I will give you personal experience learning CUDA that might be helpful.
Disclaime: I don't claim that this is actually a systematic way to learn it and it is more for academic work.
I got assigned to a project that needs learning CUDA as part of my PhD. There was no one in my research group who have any experience or know CUDA. I started with standard NVIDIA courses (Getting Started with Accelerated Computing with CUDA C/C++ and there is python version too).
This gave me good introduction to the concepts and basic ideas but I think after that I did most of learning by trial and error. I tried a couple of online tutorials for specific things and some books but it was always a deprecated function there or here or a change of API that make things obsolete. Or basically things changed for your GPU and now you have to be careful because yoy might be using GPU version not compatible with what I develop for in production and you need things to work for both.

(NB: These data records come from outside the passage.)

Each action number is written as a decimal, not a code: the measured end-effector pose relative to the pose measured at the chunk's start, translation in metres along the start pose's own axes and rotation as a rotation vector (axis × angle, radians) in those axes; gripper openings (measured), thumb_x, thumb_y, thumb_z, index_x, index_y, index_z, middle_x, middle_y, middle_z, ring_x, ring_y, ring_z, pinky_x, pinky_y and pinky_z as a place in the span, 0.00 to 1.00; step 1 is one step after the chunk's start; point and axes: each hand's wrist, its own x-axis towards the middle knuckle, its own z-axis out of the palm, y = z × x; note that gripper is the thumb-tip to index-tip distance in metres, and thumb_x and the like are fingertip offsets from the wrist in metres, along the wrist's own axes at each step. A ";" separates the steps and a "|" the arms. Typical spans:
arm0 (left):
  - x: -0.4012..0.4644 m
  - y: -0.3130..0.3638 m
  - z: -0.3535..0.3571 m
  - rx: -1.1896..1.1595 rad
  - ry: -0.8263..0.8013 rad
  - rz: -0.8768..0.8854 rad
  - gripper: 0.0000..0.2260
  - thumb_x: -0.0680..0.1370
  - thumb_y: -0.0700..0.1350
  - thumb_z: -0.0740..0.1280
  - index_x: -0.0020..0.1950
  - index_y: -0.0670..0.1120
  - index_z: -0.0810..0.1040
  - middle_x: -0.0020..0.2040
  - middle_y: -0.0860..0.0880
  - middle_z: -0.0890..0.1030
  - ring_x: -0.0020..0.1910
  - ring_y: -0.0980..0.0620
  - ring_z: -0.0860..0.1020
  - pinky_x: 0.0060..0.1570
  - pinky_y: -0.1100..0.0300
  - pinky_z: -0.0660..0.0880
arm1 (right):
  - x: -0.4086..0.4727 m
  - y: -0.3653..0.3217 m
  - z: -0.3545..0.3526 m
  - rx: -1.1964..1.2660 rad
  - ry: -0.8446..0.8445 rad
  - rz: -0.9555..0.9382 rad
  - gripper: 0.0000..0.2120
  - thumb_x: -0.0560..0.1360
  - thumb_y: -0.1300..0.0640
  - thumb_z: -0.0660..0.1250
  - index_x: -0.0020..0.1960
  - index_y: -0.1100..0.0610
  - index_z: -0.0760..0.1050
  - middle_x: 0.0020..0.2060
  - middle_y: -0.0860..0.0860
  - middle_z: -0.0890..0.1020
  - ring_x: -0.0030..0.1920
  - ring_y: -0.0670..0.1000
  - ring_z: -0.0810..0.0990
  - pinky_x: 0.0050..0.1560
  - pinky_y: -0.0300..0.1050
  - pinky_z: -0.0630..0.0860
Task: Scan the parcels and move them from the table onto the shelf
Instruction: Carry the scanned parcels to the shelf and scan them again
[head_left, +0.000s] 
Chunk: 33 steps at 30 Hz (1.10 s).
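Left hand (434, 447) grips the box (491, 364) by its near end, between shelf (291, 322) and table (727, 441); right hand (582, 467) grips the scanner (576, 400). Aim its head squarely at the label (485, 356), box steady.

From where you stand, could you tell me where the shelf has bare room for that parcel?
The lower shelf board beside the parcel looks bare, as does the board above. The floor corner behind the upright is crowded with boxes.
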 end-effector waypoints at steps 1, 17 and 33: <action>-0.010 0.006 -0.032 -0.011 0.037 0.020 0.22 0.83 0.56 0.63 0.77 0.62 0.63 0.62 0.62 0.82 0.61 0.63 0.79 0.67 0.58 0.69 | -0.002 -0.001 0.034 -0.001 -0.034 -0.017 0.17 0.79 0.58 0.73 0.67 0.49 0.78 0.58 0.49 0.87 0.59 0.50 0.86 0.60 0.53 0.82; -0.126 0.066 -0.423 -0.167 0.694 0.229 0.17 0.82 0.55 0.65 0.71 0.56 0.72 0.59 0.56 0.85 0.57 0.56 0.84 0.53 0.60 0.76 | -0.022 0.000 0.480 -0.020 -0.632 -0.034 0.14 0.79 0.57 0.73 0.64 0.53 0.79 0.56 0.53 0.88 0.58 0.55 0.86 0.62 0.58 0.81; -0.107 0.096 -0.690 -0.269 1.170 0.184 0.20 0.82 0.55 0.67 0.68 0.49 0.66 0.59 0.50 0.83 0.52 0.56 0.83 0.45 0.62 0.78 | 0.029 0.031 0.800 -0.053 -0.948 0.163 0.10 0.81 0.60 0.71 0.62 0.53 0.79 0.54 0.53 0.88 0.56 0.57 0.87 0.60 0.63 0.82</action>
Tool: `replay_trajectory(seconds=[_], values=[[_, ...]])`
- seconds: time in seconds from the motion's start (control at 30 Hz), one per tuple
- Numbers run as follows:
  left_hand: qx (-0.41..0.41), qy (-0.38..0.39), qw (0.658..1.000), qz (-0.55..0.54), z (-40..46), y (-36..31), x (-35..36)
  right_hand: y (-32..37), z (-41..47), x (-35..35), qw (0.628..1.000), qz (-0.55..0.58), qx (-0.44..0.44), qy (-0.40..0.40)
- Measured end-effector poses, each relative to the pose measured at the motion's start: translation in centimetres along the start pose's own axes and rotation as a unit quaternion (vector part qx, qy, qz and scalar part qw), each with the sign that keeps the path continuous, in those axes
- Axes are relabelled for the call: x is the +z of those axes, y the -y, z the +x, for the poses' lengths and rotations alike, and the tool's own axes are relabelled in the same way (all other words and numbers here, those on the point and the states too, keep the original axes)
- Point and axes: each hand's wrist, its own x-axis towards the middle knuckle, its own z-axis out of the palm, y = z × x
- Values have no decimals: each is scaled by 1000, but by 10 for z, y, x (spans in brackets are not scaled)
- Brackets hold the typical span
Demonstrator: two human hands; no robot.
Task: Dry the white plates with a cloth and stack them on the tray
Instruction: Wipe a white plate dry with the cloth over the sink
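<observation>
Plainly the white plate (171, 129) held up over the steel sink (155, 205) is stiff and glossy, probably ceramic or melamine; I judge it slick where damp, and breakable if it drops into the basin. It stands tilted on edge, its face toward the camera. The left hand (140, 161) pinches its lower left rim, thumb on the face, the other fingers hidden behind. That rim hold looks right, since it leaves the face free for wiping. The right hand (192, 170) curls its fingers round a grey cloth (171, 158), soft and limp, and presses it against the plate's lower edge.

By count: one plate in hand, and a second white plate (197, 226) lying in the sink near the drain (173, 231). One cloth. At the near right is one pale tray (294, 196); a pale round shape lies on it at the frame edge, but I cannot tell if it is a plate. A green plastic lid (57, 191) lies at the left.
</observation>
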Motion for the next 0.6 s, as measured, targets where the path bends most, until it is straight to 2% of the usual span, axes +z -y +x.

I think learning CUDA for me is an endeavor of pain and going through "compute-sanitizer" and Nsight because you will find that most of your time will go into debugging why things is running slower than you think.
Take things slowly. Take a simple project that you know how to do without CUDA then port it to CUDA ane benchmark against CPU and try to optimize different aspect of it.
The one advice that can be helpful is not to think about optimization at the beginning. Start with correct, then optimize. A working slow kernel beats a fast kernel that corrupts memory.
I can share a similar PhD story (the result being visible here: https://github.com/NX-AI/flashrnn). Back then I didn't find any tutorials that cover anything beyond the basics (which are still important). Once you have understood the principle working mode and architecture of a GPU, I would recommend the following workflow: 1. First create an environment so that you can actually test your kernels against baselines written in a higher-level language. 2. If you don't have an urgent project already, try to improve/re-implement existing problems (MatMul being the first example). Don't get caught by wanting to implement all size cases. Take an example just to learn a certain functionality, rather than solving the whole problem if it's just about learning. 3. Write the functionality you want to have in increasing complexity. Write loops first, then parallelize these loops over the grid. Use global memory first, then put things into shared memory and registers. Use plain matrix multiplication first, then use mma (TensorCore) primitives to speed things up. 4. Iterate over the CUDA C Programming Guide. It covers all (most) of the functionality that you want to learn - but can't be just read an memorized. When you apply it you learn it. 5. Might depend on you use-case but also consider using higher-level abstractions like CUTLASS or ThunderKitten. Also, if your environment is jax/torch, use triton first before going to CUDA level.
Overall, it will be some pain for sure. And to master it including PTX etc. will take a lot of time.
> I think learning CUDA for me is an endeavor of pain and going through "compute-sanitizer" and Nsight because you will find that most of your time will go into debugging why things is running slower than you think.
This is so true it hurts.